Wednesday, May 11, 2011


A three-day convention marking World Press Freedom Day paid tribute to journalists who were killed “giving voice to those who may not express themselves freely” even as one media watchdog kept the Philippines in the list of deadliest countries for journalists.

World Press Freedom Day was celebrated with a conference last May 1-3 in Washington DC organized by the United Nations Educational, Scientific and Cultural Organization (UNESCO), the State Department and civil society organizations.

The Philippine press experienced one of the world’s worst violence when 32 journalists were massacred in Maguindanao in 2009. The International Press Institute (IPI) said 788 journalists was killed around the world in 2000-2010, 96 of them in the Philippines.

DC-based Freedom House released a report on the eve of World Press Freedom Day which said that of the 196 countries they examined, the Philippines ranked 93rd, a 4-rung fall from its 2010 standing.

“The score for the Philippines recovered somewhat having dropped in 2009 due to that year’s massacre which claimed the lives of 32 journalists and media workers,” the report concluded.

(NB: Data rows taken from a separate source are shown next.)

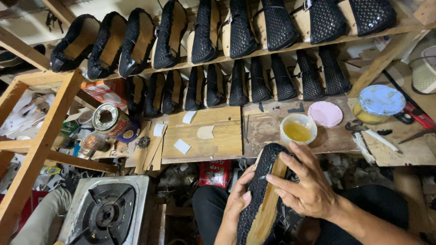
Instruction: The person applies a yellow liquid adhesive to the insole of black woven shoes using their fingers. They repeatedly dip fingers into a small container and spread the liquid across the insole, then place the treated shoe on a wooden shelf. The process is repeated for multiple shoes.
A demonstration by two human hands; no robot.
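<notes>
Close to the person's lap, both hands work on one black woven shoe stretched over a pale wooden form, its tan underside turned up. The left hand cups the shoe's left edge, fingers curled around the woven side and grasping it. The right hand lies over the shoe from the right, fingers spread and pressed flat against the tan sole rather than clenched. The shoe sits tilted, toe pointing up toward the bench, held above dark trousers.

Down to the left stands a metal gas stove, its burner black. A red packet hangs under the bench edge.

On the bench, just beyond the shoe's toe, a small white bowl of yellow liquid stands beside a pink lid. Further right is a jar with a blue lid. To the left lie a wooden board with paper scraps and an open tin can on its side.

Behind, two wooden shelves carry rows of black woven shoes, standing on edge.
</notes>
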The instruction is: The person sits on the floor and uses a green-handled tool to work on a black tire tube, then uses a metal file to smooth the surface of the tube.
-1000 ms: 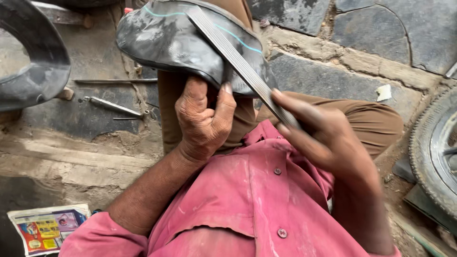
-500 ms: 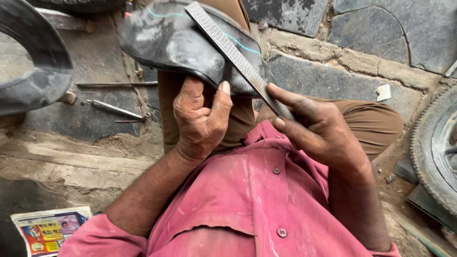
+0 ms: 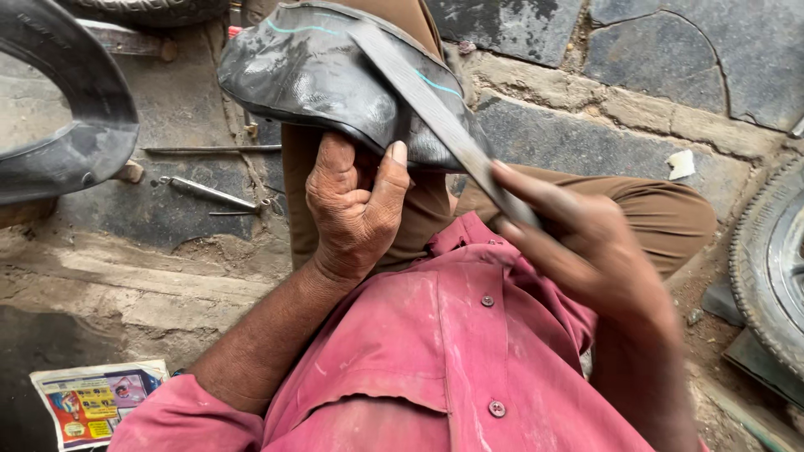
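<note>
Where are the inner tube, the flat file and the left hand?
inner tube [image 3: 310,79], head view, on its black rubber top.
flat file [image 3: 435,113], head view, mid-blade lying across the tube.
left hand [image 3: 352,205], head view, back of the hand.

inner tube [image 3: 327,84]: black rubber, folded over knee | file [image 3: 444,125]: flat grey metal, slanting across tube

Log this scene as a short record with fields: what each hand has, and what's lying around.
left hand: grips the edge of a black rubber inner tube draped over the knee
right hand: holds a flat metal file laid across the tube; blurred
ground: metal rod, wrench, newspaper
right edge: tyre
</note>
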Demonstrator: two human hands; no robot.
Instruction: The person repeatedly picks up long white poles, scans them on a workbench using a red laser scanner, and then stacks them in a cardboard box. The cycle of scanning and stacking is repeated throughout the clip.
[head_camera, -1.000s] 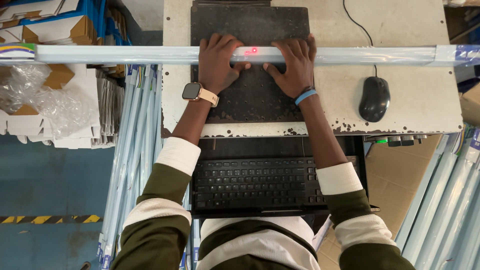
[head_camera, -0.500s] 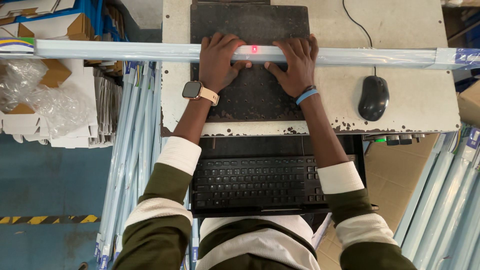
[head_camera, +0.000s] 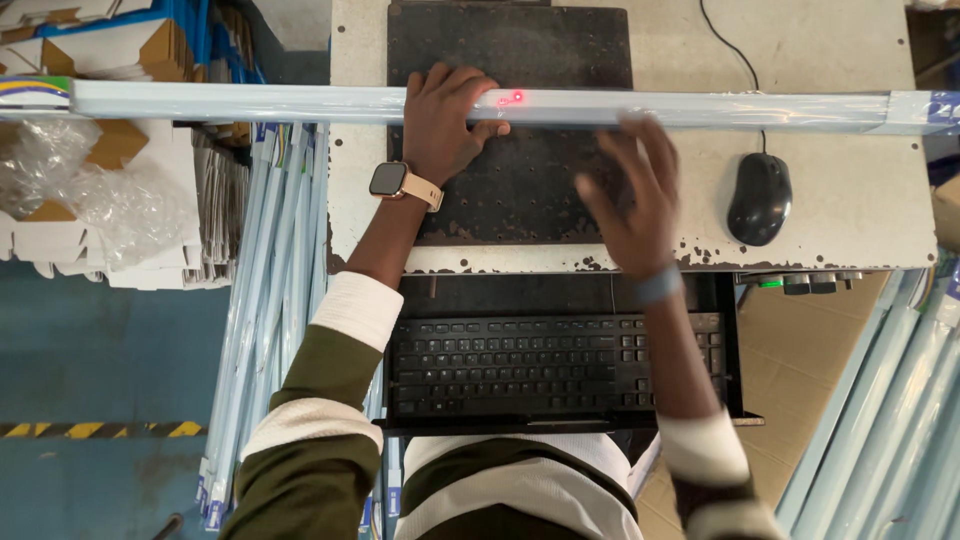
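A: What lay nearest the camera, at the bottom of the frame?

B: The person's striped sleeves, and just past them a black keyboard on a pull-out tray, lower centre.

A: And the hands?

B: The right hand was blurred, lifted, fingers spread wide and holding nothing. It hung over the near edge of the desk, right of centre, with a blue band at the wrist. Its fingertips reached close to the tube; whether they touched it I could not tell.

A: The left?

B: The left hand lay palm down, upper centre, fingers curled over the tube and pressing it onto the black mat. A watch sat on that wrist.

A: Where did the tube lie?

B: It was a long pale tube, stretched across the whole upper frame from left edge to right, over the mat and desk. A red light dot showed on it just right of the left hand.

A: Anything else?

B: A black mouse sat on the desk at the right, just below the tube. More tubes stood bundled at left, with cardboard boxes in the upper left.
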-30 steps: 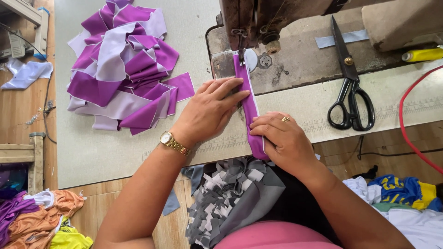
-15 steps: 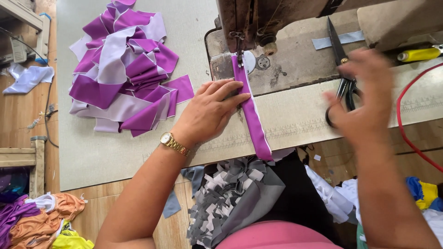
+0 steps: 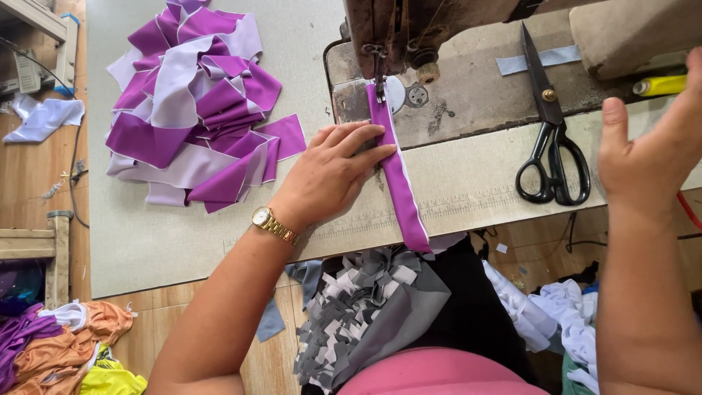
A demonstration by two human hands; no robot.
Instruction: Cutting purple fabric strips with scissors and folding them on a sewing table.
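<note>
The left hand [image 3: 333, 172] lies flat, fingers spread and together at the tips, pressing on the long purple fabric strip with a pale edge [image 3: 397, 175]; it clamps nothing, only holds the strip down against the bench [image 3: 219, 241]. The strip runs from under the needle of the worn brown metal sewing machine [image 3: 409, 29], just beyond the left fingertips, back across the bench edge toward the person's lap. The right hand [image 3: 651, 153] is raised off the surface with fingers open and apart, holding nothing, well to the right of the strip.

Between the 2 hands lies 1 pair of black-handled steel scissors [image 3: 548, 132], blades pointing away. Beyond the right hand a yellow cylindrical marker [image 3: 660, 85] rests on the machine bed. Far left of the left hand sits a heap of purple and lilac fabric strips [image 3: 194, 110] on the pale grey bench top, which shows a printed ruler scale along its near edge.

Below the hands, a bundle of grey and white cloth pieces [image 3: 365, 314] rests in the lap. The floor is wooden boards [image 3: 29, 168], with orange, yellow and purple cloth scraps [image 3: 73, 347] lower left and white cloth [image 3: 556, 314] lower right.
</note>
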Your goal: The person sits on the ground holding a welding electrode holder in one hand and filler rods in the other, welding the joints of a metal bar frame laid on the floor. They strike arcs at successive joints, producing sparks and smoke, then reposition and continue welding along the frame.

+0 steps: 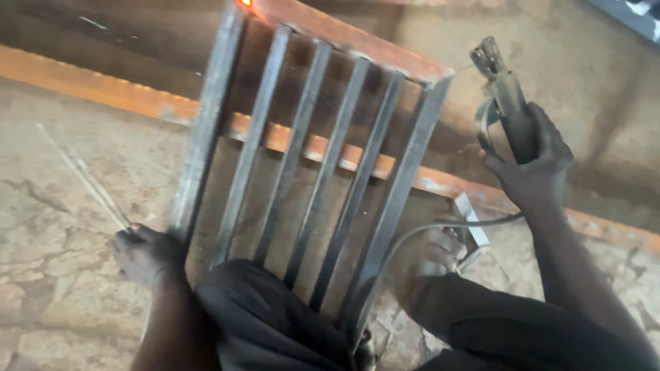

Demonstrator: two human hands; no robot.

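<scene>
The floor (pixel 41 275) is cracked, stained concrete, pale brown and dusty. A long orange-rusted steel beam (pixel 103 93) lies across it from the upper left toward the right edge, and the ground beyond is darker and in shadow.

A grey steel grille frame of two side rails and five parallel flat bars (pixel 309 165) stands tilted over the beam. Its long axis runs from the person's lap up and away, leaning slightly right; the far cross rail (pixel 357 41) is rusty orange, with a small glowing orange spot (pixel 244 3) at its far left corner. The near end rests against the person's dark trousers (pixel 275 323).

The left hand (pixel 144 255) is closed at the foot of the frame's left rail, gripping a few thin grey welding rods (pixel 86 178) that point up and left across the floor. The right hand (pixel 535 161) is clenched round a dark welding electrode holder (pixel 505 93), held upright to the right of the frame, its clamp end pointing up. A grey cable (pixel 426 230) curves beneath it past a bare foot (pixel 440 253).
</scene>
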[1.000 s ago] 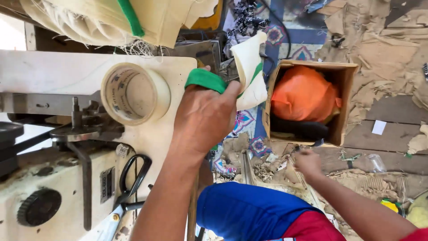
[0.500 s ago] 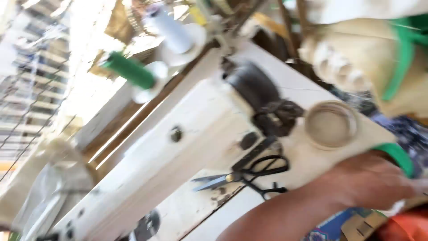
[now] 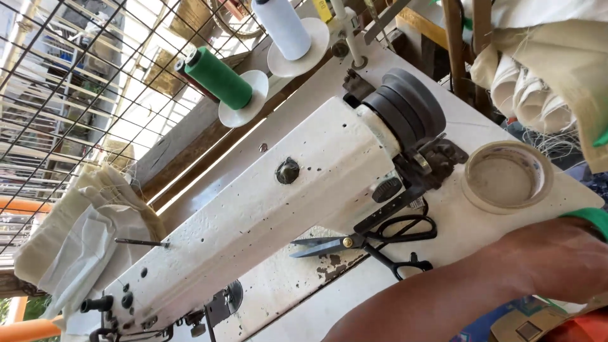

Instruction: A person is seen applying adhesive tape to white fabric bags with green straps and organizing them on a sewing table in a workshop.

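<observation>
My left hand (image 3: 557,259) reaches in from the bottom to the right edge, its forearm lying across the white table (image 3: 472,225). A green-edged cloth (image 3: 586,217) shows at the top of the hand, and the fingers are cut off by the frame. Black-handled scissors (image 3: 380,244) lie just left of the forearm, beside the white sewing machine (image 3: 266,209). A roll of beige tape (image 3: 506,177) lies flat on the table just above the hand. My right hand is out of view.
A green thread cone (image 3: 218,79) and a white thread cone (image 3: 282,25) stand on holders behind the machine. Cream cloth (image 3: 82,234) is heaped at the left by a wire mesh (image 3: 57,95). Rolled cream fabric (image 3: 538,101) hangs at the top right.
The view has swung from the box and floor to the sewing machine and thread cones. My left hand still has the green-edged cloth; my right hand has left the view.
</observation>
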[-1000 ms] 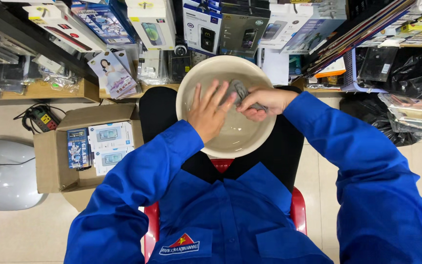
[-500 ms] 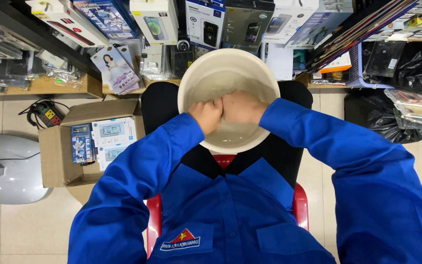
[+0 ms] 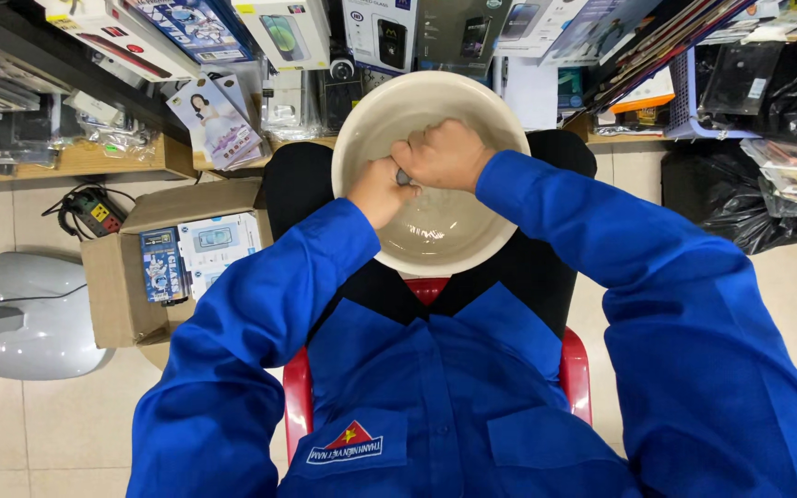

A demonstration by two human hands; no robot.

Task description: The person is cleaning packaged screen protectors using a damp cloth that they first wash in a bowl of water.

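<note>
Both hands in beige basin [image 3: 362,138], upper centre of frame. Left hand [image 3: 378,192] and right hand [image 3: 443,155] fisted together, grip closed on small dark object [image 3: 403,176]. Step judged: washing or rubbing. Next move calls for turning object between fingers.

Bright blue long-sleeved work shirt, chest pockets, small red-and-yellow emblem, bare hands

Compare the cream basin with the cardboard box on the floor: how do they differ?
The cream basin is round and smooth-walled; the cardboard box is square-cornered with open flaps. The basin sits raised in front of the person with the left hand and right hand inside; the box stands untouched on the tiled floor. The basin holds water; the box holds flat packages. Both are open-topped.
</note>
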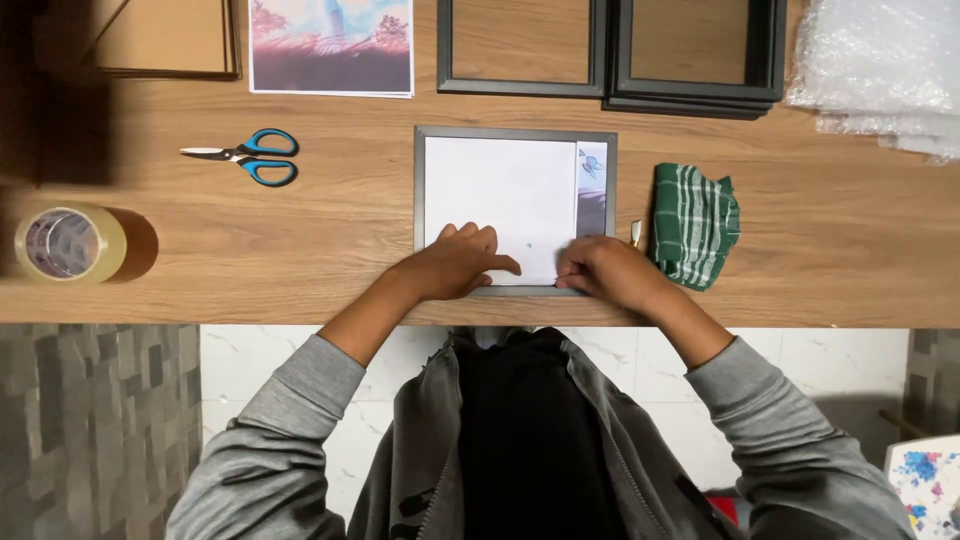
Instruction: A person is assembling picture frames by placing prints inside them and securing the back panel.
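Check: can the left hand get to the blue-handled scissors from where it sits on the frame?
Probably yes. The left hand rests on the white sheet in the grey frame, and the scissors lie to its left on bare wooden table; nothing lies between them.

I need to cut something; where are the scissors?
In the head view, the blue-handled scissors lie on the wooden table, left of the grey frame, above the tape roll.

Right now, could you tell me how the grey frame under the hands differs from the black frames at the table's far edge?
The grey frame is filled with a white sheet; the black frames are empty, showing table through them. The grey frame lies alone under both hands; the black frames are untouched, the right ones stacked. All are rectangular.
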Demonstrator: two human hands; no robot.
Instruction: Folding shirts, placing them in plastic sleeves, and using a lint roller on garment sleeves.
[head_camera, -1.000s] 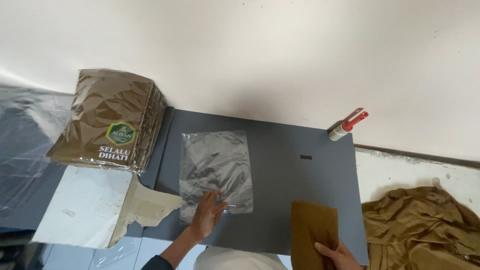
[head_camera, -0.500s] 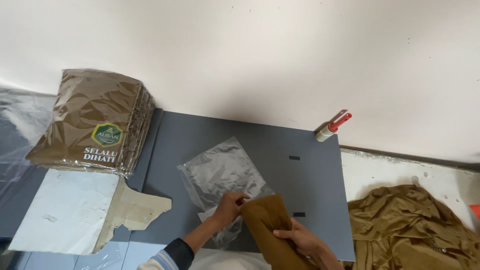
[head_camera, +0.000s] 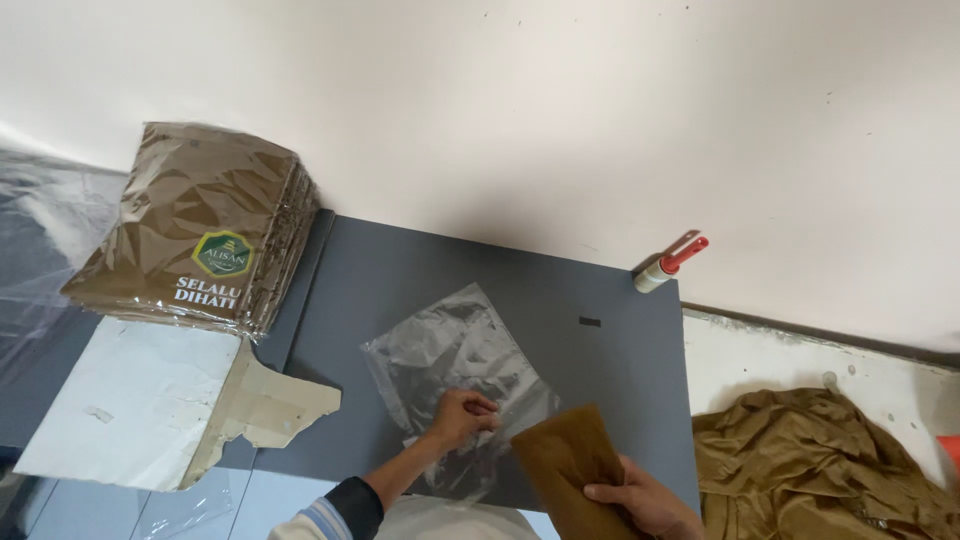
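We see a scene in soft, even, fairly bright light with no hard shadows; only a faint grey shade lies on the pale wall (head_camera: 560, 110) well above the left hand (head_camera: 462, 418), along the far edge of the dark worktop (head_camera: 400, 290). Glare shows as pale streaks on the clear plastic bag (head_camera: 450, 350) under and just beyond that hand, and on the wrapped brown stack (head_camera: 200, 230) far to its left. Focus is fair in the middle; the right hand (head_camera: 640, 500) at the bottom edge looks slightly soft, and straight lines bend a little near the frame's borders.
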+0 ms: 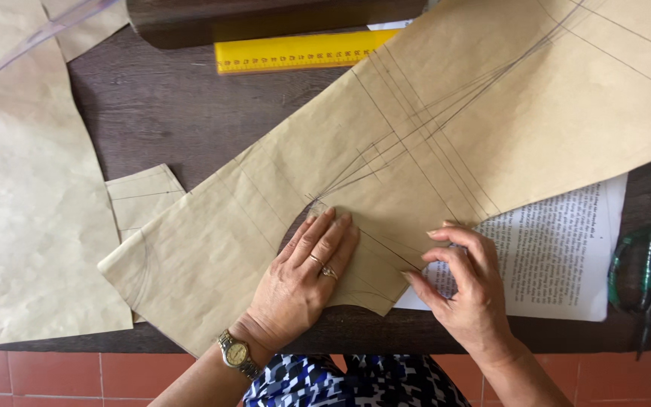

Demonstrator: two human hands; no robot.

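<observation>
A large piece of brown pattern paper with pencil lines lies slanted across the dark wooden table. My left hand, with rings and a wristwatch, presses flat on the paper near a curved cut-out. My right hand pinches the paper's lower edge between thumb and fingers, just above a printed white sheet that lies under the paper.
A yellow ruler lies at the table's far side, partly under the paper. More brown paper covers the left, with a small cut piece. Green-handled scissors rest at the right edge. Red floor tiles show below.
</observation>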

State Secretary Hillary Clinton said World Press Freedom Day is an opportunity to “honor those who promote and protect the freedom of expression, and pay tribute to journalists who have lost their lives while giving voice to those who may not have the opportunity to express themselves freely.”

“Even as we celebrate innovations that make information easier to share, we are reminded that in many places around the world, journalists are still targeted for harassment and abuse, and are sometimes killed,” she declared.

The IPI said Asia, where 40 journalists were slain during the past decade, was the most dangerous region for media people. Iraq topped the list of most dangerous countries, followed by the Philippines and Colombia.

The conference focused on the theme “21st Century Media: New Frontiers, New Barriers” that delved on new opportunities as well as challenges for various new media outlets, especially social networks that have fueled political change and held governments more accountable to their people. “New media empowers individuals around the world to share information and express opinions in ways unimaginable just 10 years ago,” Clinton noted.

But she also reminded her audience that “journalism is a calling of everyday heroes”.

“We must continue to stand up for those who speak out in perilous circumstances as they pursue, record and report the truth,” she added.

In the Philippines, the trial of suspects in the Maguindanao massacre, including members of a powerful Mindanao clan, is slowly moving in the courts. It is considered the worst election-related violence in a nation that already has its fill of political killings.

Freedom House said the killing and harassment of journalists in the Philippines continue. Adding that “impunity for such crimes remained the norm” even today.